So for a couple of years now I’ve been craving a comfortable car, one that rides as though it’s suspended from above rather than in contact with the road surface beneath. Steve Cropley’s Mercedes S500 therefore arrives with me, if only for a short while, not a moment too soon.
Having used the car only a handful of times as I write this, I am pleased to say the S-Class really does ride well. Well enough, certainly, that the patches of rough and potholed Tarmac near to my house that have made me wince twice daily for two years are now smothered beautifully.
The S500’s ride is undoubtedly improved by its wheels, which at 19in in diameter are not as enormous as they might be. They’re shod in doughy winter tyres for the time being, too, which will contribute a little more bump compliance to the overall suspension system.

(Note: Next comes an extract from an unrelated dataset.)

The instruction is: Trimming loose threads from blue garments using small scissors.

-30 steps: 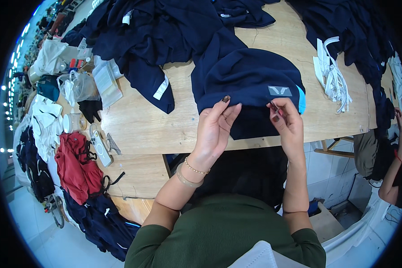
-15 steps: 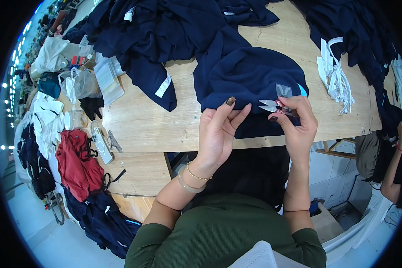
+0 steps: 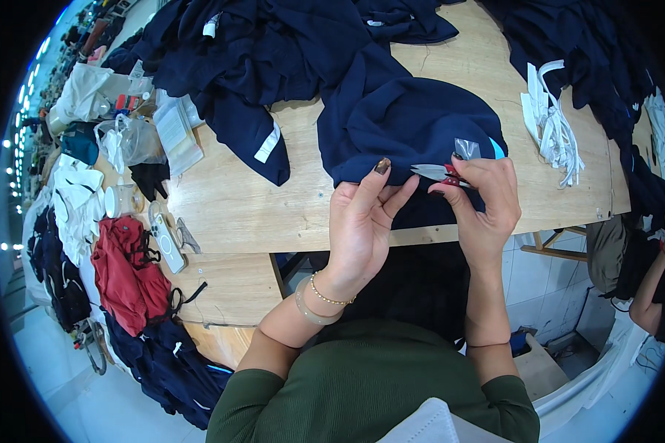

In many ways a very large, luxurious saloon is exactly what I need since so much of my driving is on the motorway. On the other hand, living in a city will invariably make driving a car as long as a five-a-side football pitch – this is the long-wheelbase model, after all – quite frustrating at times. Multi-storey car parks could be interesting, for instance.
The thing about the very best luxury cars, however, is that they steer well enough to make them easy to thread along a narrow city street, one that might be lined with cars. I remember that was what struck me most the first time I drove a Rolls-Royce Wraith and, as far as I can tell so far, the S500 does something similar. Its various parking cameras also make low-speed manoeuvring a doddle. I’m intrigued to see if, on balance, I prefer a bigger car for everyday driving or a smaller one.
Along with its comfortable ride, the big Mercedes is proving to be exceptionally refined. It’s quiet at all speeds, the petrol-electric hybrid drivetrain scarcely makes any noise and the front seats are supportive in all the right ways and so relaxing to sit in that I’m wondering about ordering a pair for my living room. I have yet to spend two or three hours in their embrace at once, but if I emerge from the cabin after even the longest drive with a single ache or pain, I will be amazed.
I was interested to read, finally, that Mr Cropley’s preference after driving the S500 back-to-back with another of Autocar’s luxurious long-term test cars, a BMW 740Ld, was very much for the Mercedes. He pointed out quite rightly that the 7 Series felt smaller and sportier (it is both of those things), but that he preferred the more relaxed gait of the S-Class.
Me? If I had to answer that right now I would say my preference was for the BMW, but a few weeks from now I will be able to say for certain.